Glendening, young and healthy, passed all the tests.

Blood types also must match. Glendening is the blood type O, which is compatible with all other blood types, Wellen said.

Another problem is antibodies. Transplant recipients must not have any antibodies that can damage the donor organ. People who have been pregnant, had a blood transfusion or a previous transplant, like Bergh, create antibodies.

"Most people needing a second transplant have a lot of antibodies," Wellen said. "So often, we have trouble finding people her immune system won't attack."

Doctors were surprised to find Bergh had low levels of antibodies that could attack Glendening's kidney.

"Not only did she marry her soul mate," Wellen said, "but she married her immunologic soul mate."

Instead of ignoring Bergh's errant text, Glendening helped her through her frustration of not being able to connect with her friends. They quickly learned they believed in the same quirky philosophies like the "law of attraction" — the idea that a person's positive thoughts can "attract" a desired outcome.

By the time they met, they had already connected on an emotional level. And when Glendening placed his hands on her hips that night, their age difference became an afterthought.

Glendening's love, Bergh says, makes her feel timeless. It helped that their friends and family were accepting. "When they met Kasey, they welcomed her with open arms," Glendening said. "As long as we're happy, they're happy."

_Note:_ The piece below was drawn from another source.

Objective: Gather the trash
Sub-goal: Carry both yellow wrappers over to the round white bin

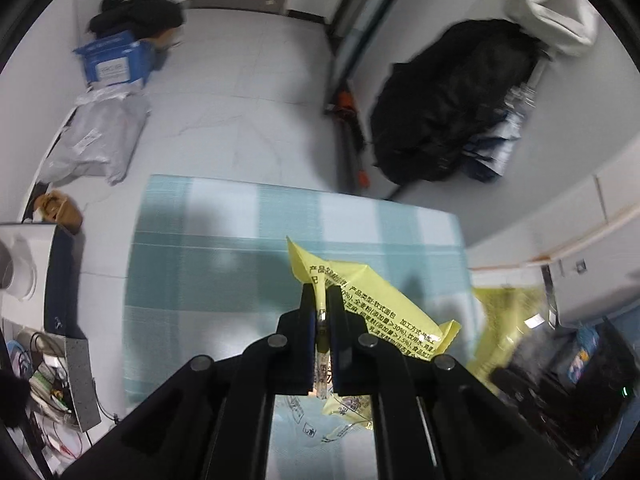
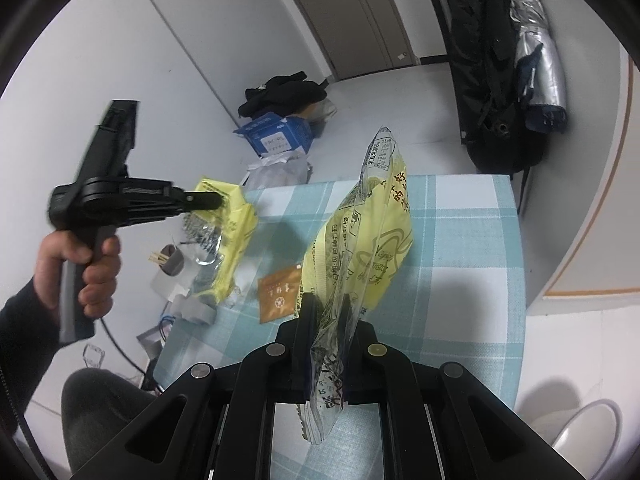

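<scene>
The counter (image 2: 472, 240), under a blue checked cloth, carries a small orange sachet (image 2: 280, 294) yet to be gathered; above it each hand lifts a yellow bread wrapper, likely bound for a bin; the right tool (image 2: 326, 308) is clamped on the taller wrapper (image 2: 360, 240); the left tool (image 1: 321, 300) is pinched tight on the other wrapper (image 1: 384, 312).

Pale tiled floor (image 1: 248, 92) under white walls (image 2: 120, 60); closed door (image 2: 360, 16) at twelve o'clock; checked teal worktop (image 2: 460, 240); dark bag (image 1: 452, 100) at two o'clock.
</scene>
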The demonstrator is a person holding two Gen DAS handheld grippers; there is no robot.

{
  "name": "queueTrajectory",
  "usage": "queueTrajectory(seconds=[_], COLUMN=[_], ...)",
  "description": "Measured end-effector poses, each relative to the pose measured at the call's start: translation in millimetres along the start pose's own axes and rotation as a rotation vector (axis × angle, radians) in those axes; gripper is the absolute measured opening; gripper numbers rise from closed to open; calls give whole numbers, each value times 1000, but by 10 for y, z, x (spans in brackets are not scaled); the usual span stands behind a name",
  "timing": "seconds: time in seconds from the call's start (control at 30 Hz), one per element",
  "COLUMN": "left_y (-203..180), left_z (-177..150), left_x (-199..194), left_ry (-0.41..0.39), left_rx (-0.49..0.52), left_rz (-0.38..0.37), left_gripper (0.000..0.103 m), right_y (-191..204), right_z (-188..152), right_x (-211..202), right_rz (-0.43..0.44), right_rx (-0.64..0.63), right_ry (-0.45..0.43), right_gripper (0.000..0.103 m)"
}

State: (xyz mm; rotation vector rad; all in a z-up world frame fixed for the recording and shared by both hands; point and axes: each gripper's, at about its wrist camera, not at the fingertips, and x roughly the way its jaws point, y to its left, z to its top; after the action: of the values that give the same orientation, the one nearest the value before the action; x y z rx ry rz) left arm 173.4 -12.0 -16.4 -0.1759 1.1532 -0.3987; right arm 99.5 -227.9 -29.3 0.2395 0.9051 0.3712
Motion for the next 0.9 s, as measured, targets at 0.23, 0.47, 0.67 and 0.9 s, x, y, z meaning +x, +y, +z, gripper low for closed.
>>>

And it helped that, after Bergh's encouragement to network, Glendening climbed the software development ladder and now works in applications security.

"She really pushed me to follow my passion," he said.

The morning after the transplant surgery, Bergh opens her eyes to an enormous bouquet of a dozen sunflowers sitting on a counter in her hospital room. Glendening ordered them a few days earlier so they would be there before she woke up.

"Congratulations!" the card read, as if she had won an award. "I love you, and I'm looking forward to your recovery. Love, Henry."

The way he sees it, every healthy person who can take time off work should donate a kidney. It's a laparoscopic surgery done with tiny incisions and just two days in the hospital. "There's no question whether or not I would do this." Glendening said. "If I can help her getting back to living life, I want to do that."